A la distancia, cuando decidía tomar un respiro, miraba hacia la puerta de la casa, una sola pieza, ocupada en el centro por un féretro gris, flanqueado por cirios encendidos, algunos ramos de flores blancas. Ni la menor idea del significado de la fúnebre escena. Volvía al juego con la alegría de la inocencia. Había escuchado que velaban a su madre pero nadie se había atrevido a explicarle el suceso. Daba por hecho que al día siguiente la seguiría viendo. No tenía motivos para preocuparse, alarmarse o ponerse triste. Suponía que dormía.
Rostro feliz, sonriente, como debe ser el de todo niño. Quizás para no perturbar esa inocencia nadie le puso freno ni lo obligó a guardar compostura o la quietud que exigía el momento.
Otro respiro, otra mirada hacia el interior. Si la caja gris no se había movido, entonces su mamá seguía descansando, durmiendo. Él en lo suyo, en el juego. Una imagen de contraste, por un lado la pureza propia de su edad y por el otro la muerte llevándose una víctima más.
Al día siguiente, a caminar por un lugar donde abundaban las cruces. “No pises ahí”, escuchó que alguien le decía cuando intentó subirse a lo que creyó era un peldaño y se trataba de la loza de una tumba. Quería ver lo que ocurría en ese hoyo que los adultos, mujeres y hombres rodeaban. Cuando por fin consiguió acercarse, estaban a punto de taparlo. Le llamó la atención que las personas empezaran a recargar flores sobre ese sitio. Un sacerdote oraba en voz alta. Con su mano aventaba agua bendita. Saludos, abrazos, despedidas. Jorge se preguntaba: ¿dónde estará mi mamá?

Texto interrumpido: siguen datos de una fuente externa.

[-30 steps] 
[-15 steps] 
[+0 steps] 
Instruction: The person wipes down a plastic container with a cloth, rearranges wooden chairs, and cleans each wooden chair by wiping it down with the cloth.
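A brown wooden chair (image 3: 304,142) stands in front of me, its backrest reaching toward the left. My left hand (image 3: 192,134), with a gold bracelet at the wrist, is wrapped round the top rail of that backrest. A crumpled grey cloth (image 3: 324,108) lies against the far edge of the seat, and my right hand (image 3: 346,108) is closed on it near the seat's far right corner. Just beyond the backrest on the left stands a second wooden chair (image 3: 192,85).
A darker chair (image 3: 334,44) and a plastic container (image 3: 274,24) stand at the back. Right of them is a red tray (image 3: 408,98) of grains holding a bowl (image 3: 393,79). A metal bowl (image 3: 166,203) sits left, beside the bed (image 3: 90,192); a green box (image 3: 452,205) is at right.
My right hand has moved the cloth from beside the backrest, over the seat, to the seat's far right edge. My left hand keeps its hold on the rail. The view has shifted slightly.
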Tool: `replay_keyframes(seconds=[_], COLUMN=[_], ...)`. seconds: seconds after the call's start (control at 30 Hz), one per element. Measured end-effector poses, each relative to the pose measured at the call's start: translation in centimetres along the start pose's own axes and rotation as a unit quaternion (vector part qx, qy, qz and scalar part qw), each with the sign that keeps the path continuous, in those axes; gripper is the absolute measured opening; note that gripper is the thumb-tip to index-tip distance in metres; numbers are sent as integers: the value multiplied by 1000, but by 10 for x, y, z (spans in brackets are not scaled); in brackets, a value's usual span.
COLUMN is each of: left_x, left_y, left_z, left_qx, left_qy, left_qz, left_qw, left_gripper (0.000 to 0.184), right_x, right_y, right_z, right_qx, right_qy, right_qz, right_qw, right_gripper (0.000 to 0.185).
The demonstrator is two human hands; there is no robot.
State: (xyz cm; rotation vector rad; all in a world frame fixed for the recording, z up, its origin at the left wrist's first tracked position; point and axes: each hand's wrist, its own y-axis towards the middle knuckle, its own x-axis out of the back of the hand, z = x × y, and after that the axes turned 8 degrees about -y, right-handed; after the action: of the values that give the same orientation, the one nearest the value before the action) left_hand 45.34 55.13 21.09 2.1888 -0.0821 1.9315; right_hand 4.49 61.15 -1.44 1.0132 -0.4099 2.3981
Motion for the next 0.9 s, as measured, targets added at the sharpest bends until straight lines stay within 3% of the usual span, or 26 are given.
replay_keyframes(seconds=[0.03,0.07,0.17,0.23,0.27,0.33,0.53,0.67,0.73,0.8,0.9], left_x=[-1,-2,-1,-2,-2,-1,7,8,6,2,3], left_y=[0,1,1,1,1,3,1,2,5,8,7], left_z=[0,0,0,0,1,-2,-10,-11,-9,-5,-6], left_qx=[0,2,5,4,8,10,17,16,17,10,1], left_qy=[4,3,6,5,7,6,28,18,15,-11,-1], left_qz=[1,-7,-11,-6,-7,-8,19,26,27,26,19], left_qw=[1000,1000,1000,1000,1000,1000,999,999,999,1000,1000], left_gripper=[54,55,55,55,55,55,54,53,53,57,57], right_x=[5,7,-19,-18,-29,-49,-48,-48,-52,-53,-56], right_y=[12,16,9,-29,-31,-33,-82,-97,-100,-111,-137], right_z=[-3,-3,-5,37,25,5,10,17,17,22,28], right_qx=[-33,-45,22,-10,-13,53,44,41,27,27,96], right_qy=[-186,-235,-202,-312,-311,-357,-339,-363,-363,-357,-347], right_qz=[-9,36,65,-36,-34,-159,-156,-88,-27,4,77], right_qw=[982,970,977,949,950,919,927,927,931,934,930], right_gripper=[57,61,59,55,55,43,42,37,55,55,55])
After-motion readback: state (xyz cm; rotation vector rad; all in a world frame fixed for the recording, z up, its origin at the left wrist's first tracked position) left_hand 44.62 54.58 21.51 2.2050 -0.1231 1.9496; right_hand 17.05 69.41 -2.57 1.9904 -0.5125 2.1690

No conocía la muerte y mucho menos suponía o sospechaba que le había arrebatado a su ser más querido. Vio gente llorar, mujeres con la cabeza cubierta por un velo. Casi todos vestidos de negro.

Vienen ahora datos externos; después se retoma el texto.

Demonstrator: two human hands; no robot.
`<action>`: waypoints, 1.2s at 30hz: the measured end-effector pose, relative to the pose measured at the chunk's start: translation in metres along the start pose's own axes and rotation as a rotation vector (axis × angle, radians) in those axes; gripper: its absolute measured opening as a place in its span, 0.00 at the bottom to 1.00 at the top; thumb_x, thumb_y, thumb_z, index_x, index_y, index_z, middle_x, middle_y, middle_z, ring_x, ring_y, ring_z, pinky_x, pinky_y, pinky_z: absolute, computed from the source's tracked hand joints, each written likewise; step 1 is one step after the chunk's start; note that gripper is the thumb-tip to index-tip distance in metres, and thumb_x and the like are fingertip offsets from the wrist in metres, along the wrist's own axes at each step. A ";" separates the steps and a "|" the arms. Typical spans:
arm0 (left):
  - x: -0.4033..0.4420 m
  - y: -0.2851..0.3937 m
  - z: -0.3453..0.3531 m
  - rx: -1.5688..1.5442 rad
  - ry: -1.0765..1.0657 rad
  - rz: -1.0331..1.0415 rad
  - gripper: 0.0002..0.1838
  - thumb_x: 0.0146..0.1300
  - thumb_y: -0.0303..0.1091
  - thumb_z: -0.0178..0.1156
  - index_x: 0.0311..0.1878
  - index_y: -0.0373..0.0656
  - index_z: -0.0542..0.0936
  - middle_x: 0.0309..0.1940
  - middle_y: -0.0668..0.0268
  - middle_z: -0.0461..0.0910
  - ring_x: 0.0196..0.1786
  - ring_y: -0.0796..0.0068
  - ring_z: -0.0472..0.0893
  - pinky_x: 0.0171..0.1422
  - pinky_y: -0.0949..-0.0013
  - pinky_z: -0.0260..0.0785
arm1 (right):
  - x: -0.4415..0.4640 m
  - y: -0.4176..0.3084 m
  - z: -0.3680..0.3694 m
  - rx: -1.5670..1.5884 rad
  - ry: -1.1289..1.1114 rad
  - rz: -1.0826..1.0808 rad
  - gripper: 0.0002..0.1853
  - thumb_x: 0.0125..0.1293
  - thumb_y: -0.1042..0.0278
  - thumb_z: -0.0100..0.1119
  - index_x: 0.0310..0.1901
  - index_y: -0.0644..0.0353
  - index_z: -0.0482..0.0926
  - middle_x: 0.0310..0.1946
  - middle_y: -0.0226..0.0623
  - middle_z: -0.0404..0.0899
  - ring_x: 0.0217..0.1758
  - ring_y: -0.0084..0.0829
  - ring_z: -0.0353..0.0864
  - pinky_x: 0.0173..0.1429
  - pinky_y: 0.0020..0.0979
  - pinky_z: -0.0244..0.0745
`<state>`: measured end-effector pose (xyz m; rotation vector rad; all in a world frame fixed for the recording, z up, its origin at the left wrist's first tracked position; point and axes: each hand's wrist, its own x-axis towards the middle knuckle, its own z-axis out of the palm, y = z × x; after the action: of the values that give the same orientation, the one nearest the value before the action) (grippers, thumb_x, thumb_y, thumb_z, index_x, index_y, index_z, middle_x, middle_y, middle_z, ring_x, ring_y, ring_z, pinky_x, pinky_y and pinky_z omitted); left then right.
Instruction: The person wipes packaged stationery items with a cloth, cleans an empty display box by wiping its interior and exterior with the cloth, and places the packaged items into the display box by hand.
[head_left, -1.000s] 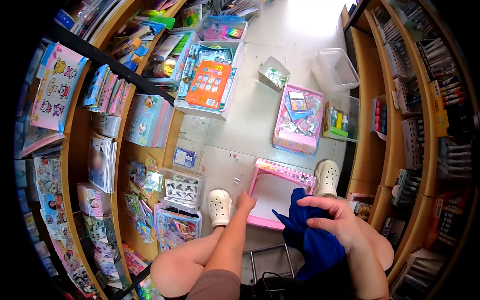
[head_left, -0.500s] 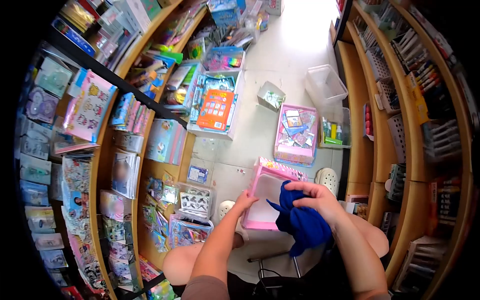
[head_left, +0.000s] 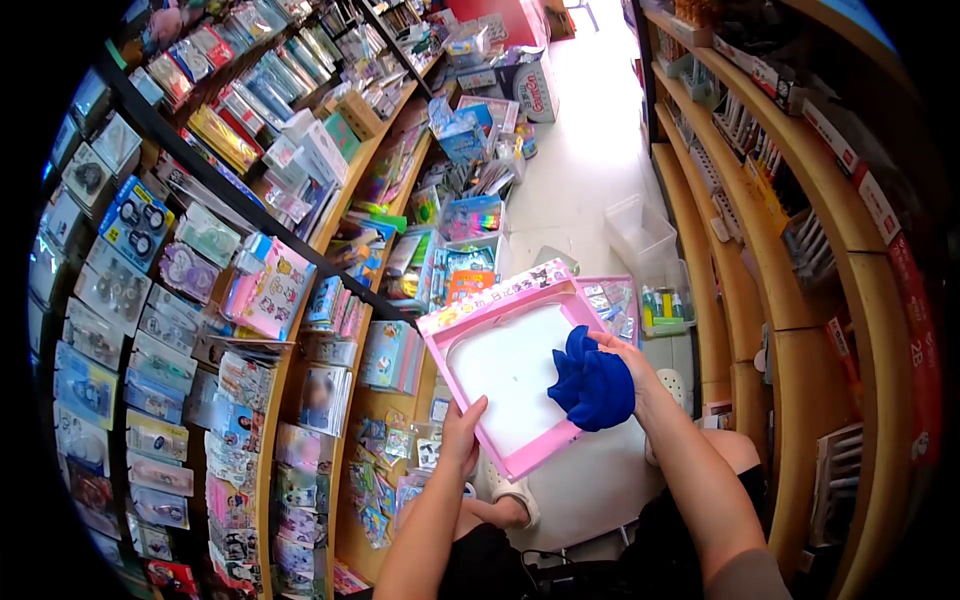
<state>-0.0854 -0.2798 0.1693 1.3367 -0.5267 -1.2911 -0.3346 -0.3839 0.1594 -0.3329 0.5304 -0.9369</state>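
Note:
A shallow pink box [head_left: 540, 452] with a white inside is held tilted up in front of me, its printed edge at the far side. My left hand [head_left: 462, 435] grips its lower left edge, thumb over the rim. A bunched blue cloth [head_left: 597, 390] is in my right hand [head_left: 632, 368], over the right side of the box. The cloth covers part of that side and some of my fingers, so I cannot tell whether this hand also touches the box.
Behind the box, a pink bin [head_left: 622, 292] of small packets stands on the floor, partly covered. A clear tub [head_left: 640, 230] and a clear bin with bottles [head_left: 668, 312] stand near the right shelves [head_left: 745, 290]. Packed shelves [head_left: 300, 380] line the left.
The pink box has risen off the floor area toward me and tilted. The blue cloth, hanging loose before, is now bunched tighter against the box's right side. My view has tipped up.

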 end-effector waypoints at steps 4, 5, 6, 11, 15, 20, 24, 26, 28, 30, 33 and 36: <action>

¿Dónde estará mi mamá?, volvió a preguntarse.
Al tercer día, reunión familiar en casa, tías y tíos, hermanas y hermanos de su madre. Su papá a la cabeza de la plática. Pronto se dio cuenta que él y sus tres hermanos eran mencionados repetidamente. Parecía una disputa para decidir quien se haría cargo de los menores.

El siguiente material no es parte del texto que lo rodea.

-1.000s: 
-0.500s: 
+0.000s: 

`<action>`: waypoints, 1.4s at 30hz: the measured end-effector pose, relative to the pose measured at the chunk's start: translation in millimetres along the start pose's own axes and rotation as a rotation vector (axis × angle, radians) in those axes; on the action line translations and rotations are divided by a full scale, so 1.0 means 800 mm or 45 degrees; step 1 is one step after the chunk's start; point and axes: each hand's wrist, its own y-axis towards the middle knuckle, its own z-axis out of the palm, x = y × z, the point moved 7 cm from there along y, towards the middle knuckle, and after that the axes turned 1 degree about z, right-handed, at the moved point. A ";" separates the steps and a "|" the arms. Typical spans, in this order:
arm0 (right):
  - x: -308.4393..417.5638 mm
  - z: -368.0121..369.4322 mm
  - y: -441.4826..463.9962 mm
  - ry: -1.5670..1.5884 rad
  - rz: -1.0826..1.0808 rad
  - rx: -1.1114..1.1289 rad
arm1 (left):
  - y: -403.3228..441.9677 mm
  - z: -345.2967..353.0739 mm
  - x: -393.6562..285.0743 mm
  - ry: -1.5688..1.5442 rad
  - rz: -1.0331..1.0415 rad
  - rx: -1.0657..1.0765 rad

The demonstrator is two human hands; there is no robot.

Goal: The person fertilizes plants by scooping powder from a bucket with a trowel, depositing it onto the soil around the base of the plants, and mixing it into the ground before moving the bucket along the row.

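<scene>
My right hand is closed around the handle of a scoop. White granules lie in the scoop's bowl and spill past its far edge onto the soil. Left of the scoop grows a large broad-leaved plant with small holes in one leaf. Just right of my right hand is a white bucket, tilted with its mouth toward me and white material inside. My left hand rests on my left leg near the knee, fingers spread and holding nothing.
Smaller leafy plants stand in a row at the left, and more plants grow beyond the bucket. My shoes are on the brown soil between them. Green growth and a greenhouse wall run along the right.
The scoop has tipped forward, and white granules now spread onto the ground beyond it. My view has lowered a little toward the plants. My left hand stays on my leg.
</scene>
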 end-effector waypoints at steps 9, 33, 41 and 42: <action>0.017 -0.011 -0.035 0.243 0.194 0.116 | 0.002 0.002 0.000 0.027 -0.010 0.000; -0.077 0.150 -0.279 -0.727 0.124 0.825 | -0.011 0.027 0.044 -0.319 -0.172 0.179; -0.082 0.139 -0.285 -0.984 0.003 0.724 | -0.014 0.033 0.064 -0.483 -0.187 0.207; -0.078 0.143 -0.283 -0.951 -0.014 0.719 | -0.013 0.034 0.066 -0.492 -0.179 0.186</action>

Se afligió. Con ansiedad preguntó a la tía que tenía más próxima:
-¿Y mi mamá?
-Se fue al cielo –contestó lacónicamente.
No lloró porque alguna vez le habían dicho que al cielo únicamente van los bien portados.
Le quedó claro que ya no la vería porque también le habían dicho que de ahí ya nadie regresa.
Hoy han pasado 40 años de ese episodio. Jorge lo tiene tatuado en su memoria. Cuenta esta historia en vísperas del Día de las Madres, para felicitar a todas, donde quiera que se encuentren.